Two Million Americans Lost Health Coverage/Access in Trump’s First Year

Posted on: February 3, 2020 Topics: ACA, access to care, affordable care act, health care, health insurance, healthcare, healthcare costs, healthcare disparities, healthcare system, insurance, medicaid, obamacare, politics and health, underinsurance

Worried couple looking at billsA new School of Public Health study finds that two million more Americans avoided health care because of inability to pay, and/or did not have health insurance, at the end of 2017 compared to the end of 2016.

Published in the February issue of Health Affairs, the study examines the period from 2011 to 2017, showing positive trends in healthcare coverage and access following implementation of the Affordable Care Act (ACA, also known as Obamacare), and a reversal of those trends when newly-elected President Trump and Congressional Republicans began working to dismantle the ACA.

“We hear a lot about the ACA being ‘undermined.’ While we found the ACA isn’t unravelling, there are real consequences to some of the policies that have been put in place,” says Kevin Griffith, a doctoral candidate in the Department of Health Law, Policy & Management and the study’s lead author.

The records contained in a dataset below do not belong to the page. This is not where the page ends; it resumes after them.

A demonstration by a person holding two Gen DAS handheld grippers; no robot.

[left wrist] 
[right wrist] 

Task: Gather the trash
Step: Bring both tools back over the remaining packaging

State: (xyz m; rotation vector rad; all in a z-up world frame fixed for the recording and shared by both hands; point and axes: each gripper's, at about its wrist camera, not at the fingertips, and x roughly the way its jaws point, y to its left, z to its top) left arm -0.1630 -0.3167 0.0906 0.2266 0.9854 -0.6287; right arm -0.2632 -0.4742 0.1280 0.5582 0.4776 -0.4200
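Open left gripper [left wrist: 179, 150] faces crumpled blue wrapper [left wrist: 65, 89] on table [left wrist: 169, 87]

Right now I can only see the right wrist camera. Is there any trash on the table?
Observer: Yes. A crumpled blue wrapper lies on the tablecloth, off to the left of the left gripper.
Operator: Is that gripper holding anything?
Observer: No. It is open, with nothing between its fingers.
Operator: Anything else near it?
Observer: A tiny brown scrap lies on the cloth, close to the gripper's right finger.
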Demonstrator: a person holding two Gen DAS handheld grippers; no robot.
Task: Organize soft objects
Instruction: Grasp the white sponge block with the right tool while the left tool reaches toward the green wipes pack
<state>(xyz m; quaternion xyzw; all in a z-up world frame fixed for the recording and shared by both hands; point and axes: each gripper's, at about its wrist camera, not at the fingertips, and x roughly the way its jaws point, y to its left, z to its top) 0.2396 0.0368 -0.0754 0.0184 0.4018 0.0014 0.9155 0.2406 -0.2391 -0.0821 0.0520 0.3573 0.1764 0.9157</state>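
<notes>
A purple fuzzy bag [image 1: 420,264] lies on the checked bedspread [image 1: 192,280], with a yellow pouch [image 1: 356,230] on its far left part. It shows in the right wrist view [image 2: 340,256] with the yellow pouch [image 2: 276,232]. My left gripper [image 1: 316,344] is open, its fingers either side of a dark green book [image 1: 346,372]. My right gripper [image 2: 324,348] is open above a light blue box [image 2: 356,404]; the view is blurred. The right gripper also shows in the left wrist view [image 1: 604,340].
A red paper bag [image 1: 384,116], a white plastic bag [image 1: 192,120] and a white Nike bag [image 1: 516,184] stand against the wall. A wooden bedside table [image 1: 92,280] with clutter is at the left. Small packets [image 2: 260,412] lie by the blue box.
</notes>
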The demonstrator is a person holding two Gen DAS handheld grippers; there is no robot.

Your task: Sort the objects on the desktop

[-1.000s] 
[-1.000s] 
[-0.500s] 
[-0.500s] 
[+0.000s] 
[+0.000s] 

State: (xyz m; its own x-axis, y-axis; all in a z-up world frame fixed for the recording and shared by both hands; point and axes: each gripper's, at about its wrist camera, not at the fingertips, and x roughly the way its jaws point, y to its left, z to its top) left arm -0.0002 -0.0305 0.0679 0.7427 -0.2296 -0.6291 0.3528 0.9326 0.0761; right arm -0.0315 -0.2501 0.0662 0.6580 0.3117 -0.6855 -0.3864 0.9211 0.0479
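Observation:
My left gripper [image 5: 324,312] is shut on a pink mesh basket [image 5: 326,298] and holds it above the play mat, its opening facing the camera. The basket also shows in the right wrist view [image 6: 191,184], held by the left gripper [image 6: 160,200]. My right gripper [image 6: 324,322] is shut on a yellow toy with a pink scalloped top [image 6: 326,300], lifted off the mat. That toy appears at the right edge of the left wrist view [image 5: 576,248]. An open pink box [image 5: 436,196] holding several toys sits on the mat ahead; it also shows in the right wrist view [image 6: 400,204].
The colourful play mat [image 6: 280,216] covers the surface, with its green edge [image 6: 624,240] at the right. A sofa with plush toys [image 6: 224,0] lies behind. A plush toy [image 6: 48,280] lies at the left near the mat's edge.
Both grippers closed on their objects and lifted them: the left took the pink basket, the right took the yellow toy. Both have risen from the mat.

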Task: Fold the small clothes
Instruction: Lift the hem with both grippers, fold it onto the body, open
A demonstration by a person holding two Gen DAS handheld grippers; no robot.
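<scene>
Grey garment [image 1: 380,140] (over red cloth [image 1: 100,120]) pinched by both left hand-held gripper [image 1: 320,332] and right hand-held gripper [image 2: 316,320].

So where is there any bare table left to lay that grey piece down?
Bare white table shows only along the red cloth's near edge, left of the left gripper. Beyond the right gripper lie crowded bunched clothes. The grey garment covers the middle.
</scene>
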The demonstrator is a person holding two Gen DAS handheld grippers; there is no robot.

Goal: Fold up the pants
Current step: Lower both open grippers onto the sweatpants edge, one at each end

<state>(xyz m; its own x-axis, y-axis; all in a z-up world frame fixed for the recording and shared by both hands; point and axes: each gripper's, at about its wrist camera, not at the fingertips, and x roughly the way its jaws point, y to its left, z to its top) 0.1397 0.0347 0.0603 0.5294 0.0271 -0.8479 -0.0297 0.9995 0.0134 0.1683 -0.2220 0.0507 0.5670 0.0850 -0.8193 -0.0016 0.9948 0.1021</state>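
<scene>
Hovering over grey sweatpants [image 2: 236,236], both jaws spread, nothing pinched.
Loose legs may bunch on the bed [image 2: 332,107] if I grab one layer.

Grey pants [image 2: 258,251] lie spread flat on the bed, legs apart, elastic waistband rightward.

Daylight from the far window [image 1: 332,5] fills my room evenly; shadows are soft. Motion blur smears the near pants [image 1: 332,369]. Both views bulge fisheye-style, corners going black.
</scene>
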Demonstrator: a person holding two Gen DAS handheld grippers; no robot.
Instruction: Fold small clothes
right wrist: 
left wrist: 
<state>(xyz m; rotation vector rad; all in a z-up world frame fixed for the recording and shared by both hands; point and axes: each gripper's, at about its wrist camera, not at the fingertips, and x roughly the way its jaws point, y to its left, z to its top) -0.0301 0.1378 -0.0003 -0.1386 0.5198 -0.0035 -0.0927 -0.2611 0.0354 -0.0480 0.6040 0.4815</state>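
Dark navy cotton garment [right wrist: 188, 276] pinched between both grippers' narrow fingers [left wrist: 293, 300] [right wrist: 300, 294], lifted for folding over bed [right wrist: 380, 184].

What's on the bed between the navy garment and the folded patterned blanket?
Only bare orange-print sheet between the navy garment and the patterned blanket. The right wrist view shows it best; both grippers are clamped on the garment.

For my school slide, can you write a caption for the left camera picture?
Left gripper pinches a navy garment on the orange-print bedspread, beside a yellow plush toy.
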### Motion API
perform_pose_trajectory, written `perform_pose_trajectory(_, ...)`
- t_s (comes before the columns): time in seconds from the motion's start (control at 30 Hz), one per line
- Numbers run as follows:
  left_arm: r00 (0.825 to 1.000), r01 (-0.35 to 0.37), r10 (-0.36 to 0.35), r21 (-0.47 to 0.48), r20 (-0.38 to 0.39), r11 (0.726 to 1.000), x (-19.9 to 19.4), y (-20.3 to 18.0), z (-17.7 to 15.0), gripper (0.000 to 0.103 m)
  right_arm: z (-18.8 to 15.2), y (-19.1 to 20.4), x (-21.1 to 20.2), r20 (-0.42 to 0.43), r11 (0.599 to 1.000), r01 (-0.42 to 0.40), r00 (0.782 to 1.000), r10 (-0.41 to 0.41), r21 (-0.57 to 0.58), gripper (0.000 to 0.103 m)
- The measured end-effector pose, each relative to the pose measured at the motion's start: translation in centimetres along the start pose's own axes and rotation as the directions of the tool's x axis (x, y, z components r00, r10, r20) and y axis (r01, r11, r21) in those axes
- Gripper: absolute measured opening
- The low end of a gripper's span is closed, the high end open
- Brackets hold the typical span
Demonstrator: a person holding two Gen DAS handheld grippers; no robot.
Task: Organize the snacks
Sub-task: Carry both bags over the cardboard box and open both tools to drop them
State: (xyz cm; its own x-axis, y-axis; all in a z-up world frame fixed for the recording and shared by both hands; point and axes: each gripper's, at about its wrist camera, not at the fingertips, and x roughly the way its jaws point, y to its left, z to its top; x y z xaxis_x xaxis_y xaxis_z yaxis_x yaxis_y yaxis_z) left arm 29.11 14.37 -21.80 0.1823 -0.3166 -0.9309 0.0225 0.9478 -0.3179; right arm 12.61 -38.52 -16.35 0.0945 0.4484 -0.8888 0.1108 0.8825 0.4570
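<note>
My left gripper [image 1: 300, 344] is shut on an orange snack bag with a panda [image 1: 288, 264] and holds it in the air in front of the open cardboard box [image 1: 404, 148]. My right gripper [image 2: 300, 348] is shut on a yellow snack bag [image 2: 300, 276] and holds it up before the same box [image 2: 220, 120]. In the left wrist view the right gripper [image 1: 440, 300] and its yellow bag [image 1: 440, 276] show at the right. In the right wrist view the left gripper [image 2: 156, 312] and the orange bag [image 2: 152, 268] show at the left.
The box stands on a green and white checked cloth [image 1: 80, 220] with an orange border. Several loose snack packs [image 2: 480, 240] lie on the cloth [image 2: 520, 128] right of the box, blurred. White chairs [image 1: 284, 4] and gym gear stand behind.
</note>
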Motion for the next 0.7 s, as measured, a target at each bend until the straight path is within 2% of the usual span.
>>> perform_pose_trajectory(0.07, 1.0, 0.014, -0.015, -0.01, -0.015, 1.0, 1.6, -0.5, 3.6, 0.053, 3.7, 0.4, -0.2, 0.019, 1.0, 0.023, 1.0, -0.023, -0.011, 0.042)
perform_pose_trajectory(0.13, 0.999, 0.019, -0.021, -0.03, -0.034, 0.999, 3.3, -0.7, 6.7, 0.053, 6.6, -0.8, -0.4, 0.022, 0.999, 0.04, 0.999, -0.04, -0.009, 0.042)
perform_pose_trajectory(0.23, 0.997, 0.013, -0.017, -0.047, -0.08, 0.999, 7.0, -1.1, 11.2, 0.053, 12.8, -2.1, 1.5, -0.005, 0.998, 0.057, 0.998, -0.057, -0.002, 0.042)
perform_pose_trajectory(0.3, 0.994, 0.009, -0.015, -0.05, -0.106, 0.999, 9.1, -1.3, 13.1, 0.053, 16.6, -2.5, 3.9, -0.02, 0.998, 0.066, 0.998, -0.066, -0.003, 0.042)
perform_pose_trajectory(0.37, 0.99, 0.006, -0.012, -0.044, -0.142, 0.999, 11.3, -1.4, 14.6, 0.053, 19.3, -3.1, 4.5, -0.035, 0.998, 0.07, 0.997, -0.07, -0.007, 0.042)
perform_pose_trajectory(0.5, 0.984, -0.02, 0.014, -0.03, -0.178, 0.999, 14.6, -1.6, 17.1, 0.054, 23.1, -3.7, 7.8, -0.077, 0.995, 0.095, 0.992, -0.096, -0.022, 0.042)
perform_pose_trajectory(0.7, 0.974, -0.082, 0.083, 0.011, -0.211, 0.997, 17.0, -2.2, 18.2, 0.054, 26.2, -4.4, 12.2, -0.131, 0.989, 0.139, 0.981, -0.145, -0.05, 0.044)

“We see that you have these policy changes that are affecting millions of peoples’ ability to get insurance, and millions of people forgoing care because they can’t afford it.”

Griffith and colleagues used data on a nationally-representative sample of 2.2 million U.S. residents between the ages of 18 and 64 years old from the Centers for Disease Control and Prevention (CDC) Behavioral Risk Factor Surveillance System.

The researchers note that this did not give them the ability to directly analyze the causal effects of specific policies, but the quarterly data did allow them to see that trends reversed coinciding with these changes.

“This is a time when additional states are implementing Medicaid expansion, and the economy’s improving, so you wouldn’t traditionally think that access would be declining,” Griffith says.

Percent of low-income households that were uninsured, had no personal doctor, or avoided care because of cost, 2011–17. Kevin N. Griffith, David K. Jones, Jacob H. Bor, and Benjamin D. Sommers. “Changes In Coverage, Access, And Income-Based Disparities Among US Adults, 2011–17.” Health Affairs, February 2020.

The researchers note several policy changes in 2017 that could have had effects immediate enough to see within the same year, such as shortened enrollment periods, cuts in advertising and navigator funding, and reductions in payments to hospitals. They also note widespread confusion during the “repeal and replace” battle, when a quarter of Americans believed the ACA had been at least partially repealed.

The researchers estimated that uninsurance rates fell by 7.1 percentage points from 2013 to 2016 before rising by 1.2 points during 2017. After a similar downward trend, they found a 1.0-percentage-point increase in adults who avoided health care because of costs in 2017.

They found that low-income residents of states that did not expand Medicaid were the hardest hit by the reversal, while those affected in expansion states were mostly middle-income residents who were eligible for the ACA exchanges. In non-expansion states, the decrease in insurance coverage and healthcare access was four to five times greater than in expansion states.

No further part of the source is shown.